Amore

Violenza domestica: “mascherina 19” parola d’ordine per i soccorsi

mascherina 19

La violenza domestica purtroppo è un problema molto importante che non deve essere sottovalutato, neanche in questo periodo di quarantena, dove molti sono obbligati a stare sotto lo stesso tetto, anche se si rischia tanto.

Sembra che la questione sia passata in secondo piano rispetto all’emergenza sanitaria, ma non è proprio così, per fortuna. In ottemperanza al decreto del Governo, molti centri anti-violenza si sono ritrovati costretti ad agire a orari ridotti, oppure, in alcuni casi, a sospendere l’accoglienza delle persone fuggite da una situazione critica all’interno della propria abitazione, pur continuando il lavoro di ascolto.

Il numero 1522 è sempre attivo

La convivenza forzata, infatti, mette a serio rischio le donne (e gli uomini, naturalmente) vittime di abusi e maltrattamenti tra le pareti di casa, non concedendo loro neppure una via di fuga; nel nostro Paese, è sempre attivo un numero, il 1522, cui ogni persona in difficoltà può rivolgersi.

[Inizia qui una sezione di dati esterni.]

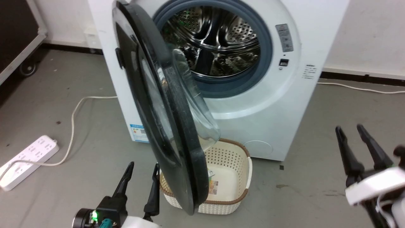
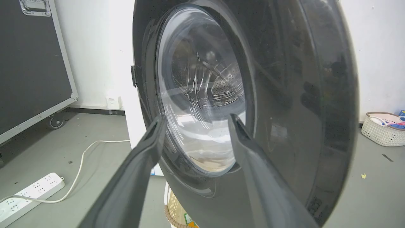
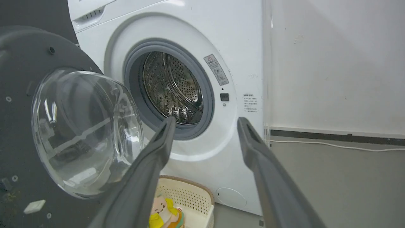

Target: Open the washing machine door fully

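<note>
The white washing machine (image 1: 272, 104) stands ahead with its steel drum (image 1: 215, 41) exposed. Its round black washing machine door (image 1: 148, 95) hangs swung out to the left, roughly square to the front, the glass bowl (image 3: 85, 133) bulging on its inner side. My left gripper (image 1: 142, 174) is open at the lower left, just outside the door's lower edge; the left wrist view looks at the door's outer face (image 2: 284, 95) close up. My right gripper (image 1: 349, 131) is open at the lower right, well away from the machine, with nothing between its fingers.
A cream perforated basket (image 1: 234, 190) sits on the floor under the door, with a yellow toy (image 3: 164, 212) inside. A white power strip (image 1: 28, 158) and cable lie at left. A black flight case on wheels (image 2: 31, 63) stands far left. Another basket (image 2: 383, 129) sits by the wall.
</note>
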You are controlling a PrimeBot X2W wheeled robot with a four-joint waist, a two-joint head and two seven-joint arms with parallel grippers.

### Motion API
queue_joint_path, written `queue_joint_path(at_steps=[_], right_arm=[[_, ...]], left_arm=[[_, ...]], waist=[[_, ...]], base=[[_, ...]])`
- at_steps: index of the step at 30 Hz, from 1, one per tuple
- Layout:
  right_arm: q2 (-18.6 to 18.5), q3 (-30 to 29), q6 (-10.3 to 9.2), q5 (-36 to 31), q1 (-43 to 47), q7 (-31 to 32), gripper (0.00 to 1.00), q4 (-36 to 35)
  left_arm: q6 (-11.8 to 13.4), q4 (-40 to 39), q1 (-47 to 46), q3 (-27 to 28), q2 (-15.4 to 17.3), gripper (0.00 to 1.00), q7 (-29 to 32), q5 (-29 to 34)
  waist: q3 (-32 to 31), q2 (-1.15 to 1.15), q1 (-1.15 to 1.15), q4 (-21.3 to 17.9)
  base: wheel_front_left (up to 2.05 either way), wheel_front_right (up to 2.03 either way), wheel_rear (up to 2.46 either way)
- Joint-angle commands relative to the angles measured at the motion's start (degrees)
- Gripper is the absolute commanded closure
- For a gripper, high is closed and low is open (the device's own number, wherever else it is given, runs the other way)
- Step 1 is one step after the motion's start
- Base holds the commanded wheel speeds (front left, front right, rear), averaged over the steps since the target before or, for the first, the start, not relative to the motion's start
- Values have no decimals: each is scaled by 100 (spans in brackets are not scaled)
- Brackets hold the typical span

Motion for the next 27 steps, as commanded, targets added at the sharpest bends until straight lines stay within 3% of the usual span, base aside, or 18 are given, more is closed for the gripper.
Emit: queue_joint_path(at_steps=[1, 7, 12, 19, 27], right_arm=[[135, -133, 6, -405, 226, -101, 0, -48], [1058, -1089, 6, -2032, 1096, -189, 0, -814], [1721, -1502, 6, -2710, 1769, -191, 0, -1406], [1986, -1474, 6, -3224, 2193, -192, 0, -1584], [2034, -1441, 6, -3224, 2176, -192, 0, -1575]], left_arm=[[-54, -11, 108, 42, 9, 0, -32, -27], [-157, 33, 243, 127, 9, 0, -32, -58], [-243, 106, 321, 114, 9, 0, -32, -59], [-246, 200, 407, 143, 9, 0, -32, -60], [-204, 180, 370, 84, 9, 0, -32, -47]], waist=[[-42, 0, 0, -88], [-96, 0, 0, -250], [-144, 0, 0, -309], [-172, 0, 0, -411], [-169, 0, 0, -397]], base=[[0, 0, 0], [0, 0, 0], [0, 0, 0], [0, 0, 0], [0, 0, 0]])
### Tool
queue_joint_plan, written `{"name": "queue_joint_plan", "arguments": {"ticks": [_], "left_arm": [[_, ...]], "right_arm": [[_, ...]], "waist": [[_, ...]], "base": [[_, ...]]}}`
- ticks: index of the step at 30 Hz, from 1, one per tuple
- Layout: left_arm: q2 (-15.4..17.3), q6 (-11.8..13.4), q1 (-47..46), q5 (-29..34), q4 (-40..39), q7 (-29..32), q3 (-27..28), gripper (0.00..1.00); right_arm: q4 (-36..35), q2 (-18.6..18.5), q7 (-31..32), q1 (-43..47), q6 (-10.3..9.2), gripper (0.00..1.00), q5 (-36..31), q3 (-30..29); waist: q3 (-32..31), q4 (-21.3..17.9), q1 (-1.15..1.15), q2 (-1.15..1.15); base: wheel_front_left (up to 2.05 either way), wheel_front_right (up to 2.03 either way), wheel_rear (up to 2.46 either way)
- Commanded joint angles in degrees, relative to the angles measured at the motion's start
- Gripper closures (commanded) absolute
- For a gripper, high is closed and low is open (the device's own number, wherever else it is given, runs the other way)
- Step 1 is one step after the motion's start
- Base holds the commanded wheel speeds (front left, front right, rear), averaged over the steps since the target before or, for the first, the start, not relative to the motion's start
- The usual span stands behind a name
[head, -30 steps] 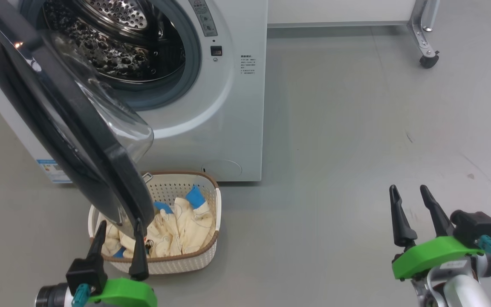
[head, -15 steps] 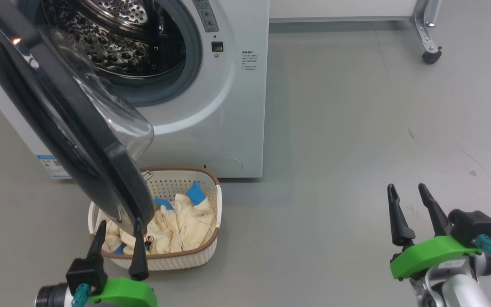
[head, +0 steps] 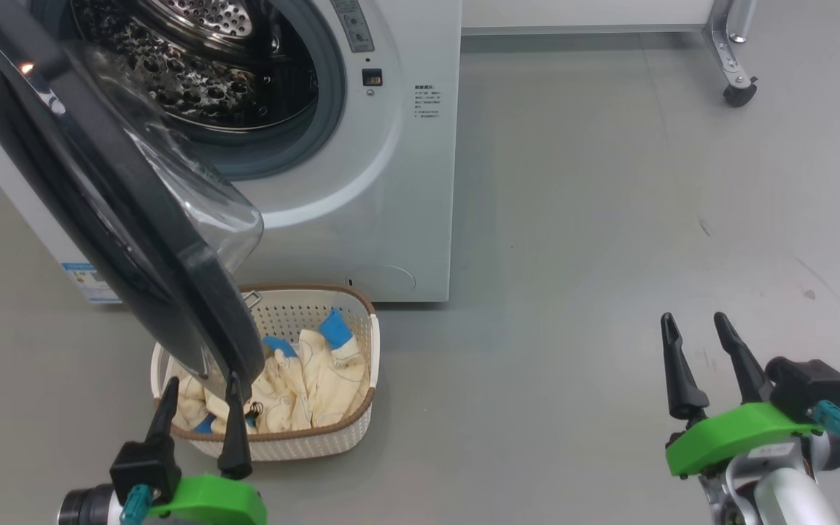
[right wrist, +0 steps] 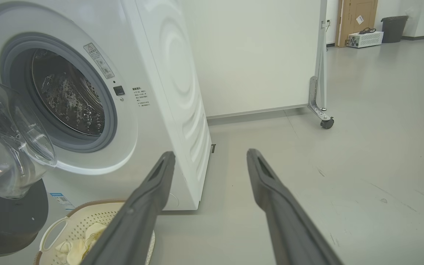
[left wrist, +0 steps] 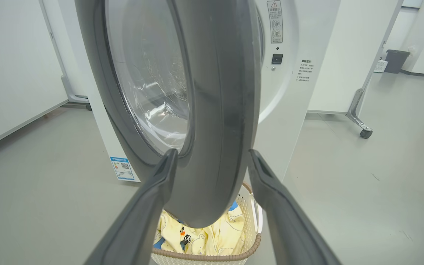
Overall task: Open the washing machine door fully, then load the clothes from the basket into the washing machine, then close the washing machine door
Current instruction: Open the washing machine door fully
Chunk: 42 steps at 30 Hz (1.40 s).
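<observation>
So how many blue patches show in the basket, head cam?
3 bright blue patches on the cream-yellow clothes: one at the far side of the cream perforated basket, one by the glossy black door rim, one near-left. The door may hide more.

Grey floor — castor leg, bin

Warning sticker: beside the round port of the washing machine we see a pale sticker with a red warning triangle on top; its small drawings we cannot read.
Printed block: some short dark text lines on the white front, too small for us to read.
Blue sticker: low on the front, the blue sticker carries a QR code; we cannot read its words.
Box label: a white label on a cardboard box, not readable.
</observation>
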Motion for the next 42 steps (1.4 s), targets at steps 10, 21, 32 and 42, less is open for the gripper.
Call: {"name": "queue_joint_plan", "arguments": {"ticks": [10, 21, 32, 42], "left_arm": [[0.8, 0.2, -1.9, -0.1, -1.8, -0.8, 2.4, 0.0], [0.8, 0.1, -1.8, -0.1, -2.0, -0.8, 2.2, 0.0], [0.8, -0.4, -1.7, 0.1, -2.1, -0.8, 2.7, 1.0], [0.8, -0.9, -1.4, 0.5, -3.1, -0.8, 4.0, 1.0]], "right_arm": [[-2.0, 0.1, -0.8, -2.0, 0.2, 0.0, 1.2, 1.1], [-1.7, 0.1, -0.8, -1.9, 0.2, 0.0, 0.1, 0.9], [-1.5, 0.2, -0.8, -1.8, 0.2, 0.0, 0.2, 0.9], [-1.2, 0.2, -0.8, -1.8, 0.2, 0.0, 0.3, 0.9]], "waist": [[0.0, 0.0, 0.0, 0.0], [-0.1, 0.1, 0.0, 0.0], [-0.1, 0.1, 0.0, 0.0], [-0.3, 0.2, 0.0, 0.0]], "base": [[0.0, 0.0, 0.0], [0.0, 0.0, 0.0], [0.0, 0.0, 0.0], [0.0, 0.0, 0.0]]}}
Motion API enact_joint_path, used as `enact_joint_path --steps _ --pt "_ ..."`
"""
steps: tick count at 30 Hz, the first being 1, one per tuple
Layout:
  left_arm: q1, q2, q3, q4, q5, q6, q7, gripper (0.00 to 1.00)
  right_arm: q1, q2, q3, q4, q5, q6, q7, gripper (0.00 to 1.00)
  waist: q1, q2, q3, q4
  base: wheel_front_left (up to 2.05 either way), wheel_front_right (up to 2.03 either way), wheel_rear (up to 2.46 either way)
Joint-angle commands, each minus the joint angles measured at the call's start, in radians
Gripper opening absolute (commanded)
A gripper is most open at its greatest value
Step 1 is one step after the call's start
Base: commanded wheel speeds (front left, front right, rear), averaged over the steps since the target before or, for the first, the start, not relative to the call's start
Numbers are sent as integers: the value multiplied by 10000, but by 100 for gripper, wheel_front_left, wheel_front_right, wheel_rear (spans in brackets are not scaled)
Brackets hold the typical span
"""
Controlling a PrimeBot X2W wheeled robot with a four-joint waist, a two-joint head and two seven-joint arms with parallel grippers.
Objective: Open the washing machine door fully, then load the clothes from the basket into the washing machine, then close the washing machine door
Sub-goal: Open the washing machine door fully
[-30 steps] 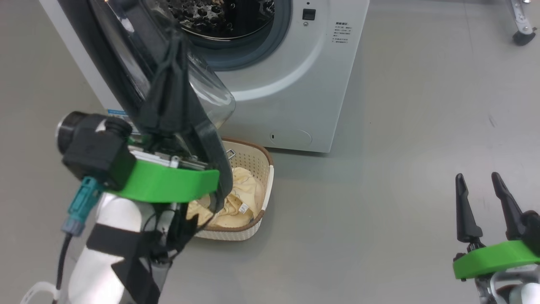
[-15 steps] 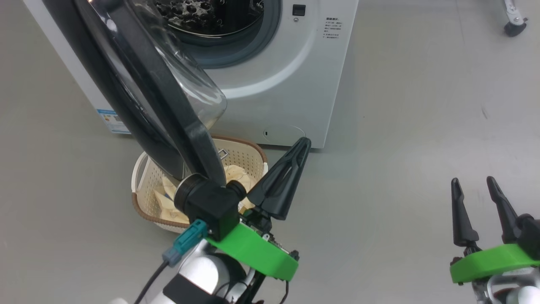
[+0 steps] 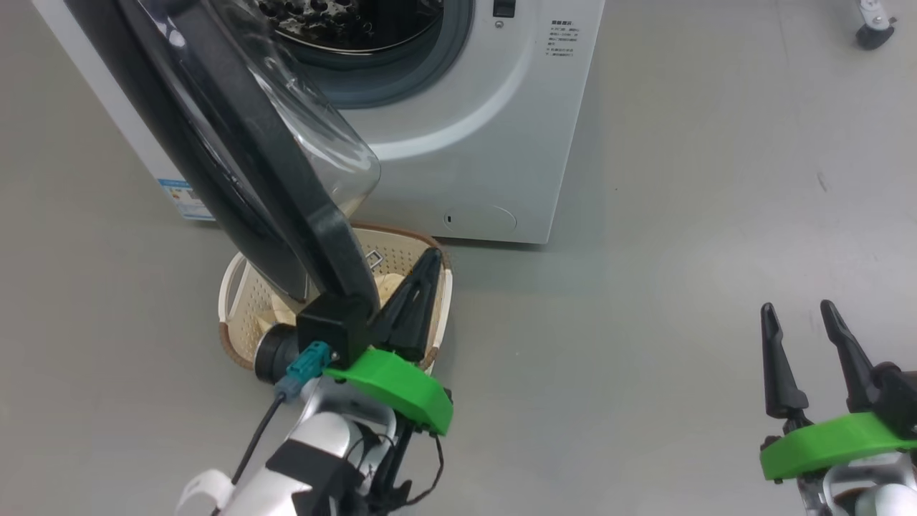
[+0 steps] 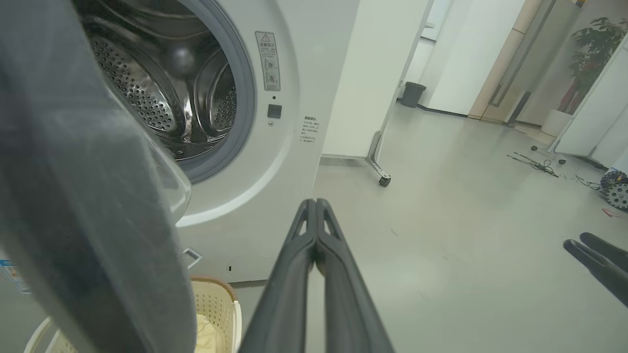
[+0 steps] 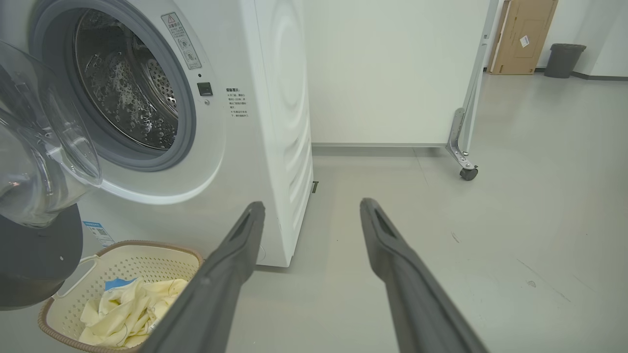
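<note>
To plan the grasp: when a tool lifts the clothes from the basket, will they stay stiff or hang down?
Probably floppy: the clothes lie crumpled in soft folds in the basket, so they should drape and trail. Likely light, as the fabric looks thin. A trailing end might catch the basket rim.

Bright, even, diffuse indoor light fills every view, soft enough that the washing machine (image 3: pixel 466 143) throws only a pale, fuzzy-edged shadow onto the grey floor (image 3: pixel 680 215) at its right side. The head view is crisp throughout. Glare lies in white streaks on the clear bowl of the washing machine door (image 3: pixel 286 186), and small highlights sparkle on the steel drum (image 5: pixel 122 98). In the left wrist view the door's dark rim sits so close that it is a smeared, out-of-focus mass. Both wrist views bend straight lines near their edges — walls and panels lean outward.
</note>
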Motion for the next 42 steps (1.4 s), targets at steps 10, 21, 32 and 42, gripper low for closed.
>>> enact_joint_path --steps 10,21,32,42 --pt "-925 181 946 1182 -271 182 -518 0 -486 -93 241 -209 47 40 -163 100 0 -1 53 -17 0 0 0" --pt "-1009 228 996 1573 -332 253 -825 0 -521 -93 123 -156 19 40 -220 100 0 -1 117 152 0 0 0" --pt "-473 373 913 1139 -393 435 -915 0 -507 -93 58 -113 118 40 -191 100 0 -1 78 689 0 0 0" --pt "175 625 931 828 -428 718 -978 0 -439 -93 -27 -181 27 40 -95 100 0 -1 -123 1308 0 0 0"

Purtroppo già prima, molte avevano paura di denunciare i propri aguzzini, ora è ancora più difficile. Avere un “orco” sempre intorno, all’interno di casa, rendae ancor più complicata la richiesta di aiuto.

“Mascherina 19” per denunciare il proprio aggressore

Una bella idea per far conoscere la situazione di pericolo in cui  ci si trova senza destare troppi sospetti, “approfittando” proprio dell’emergenza Coronavirus, arriva dalla Spagna.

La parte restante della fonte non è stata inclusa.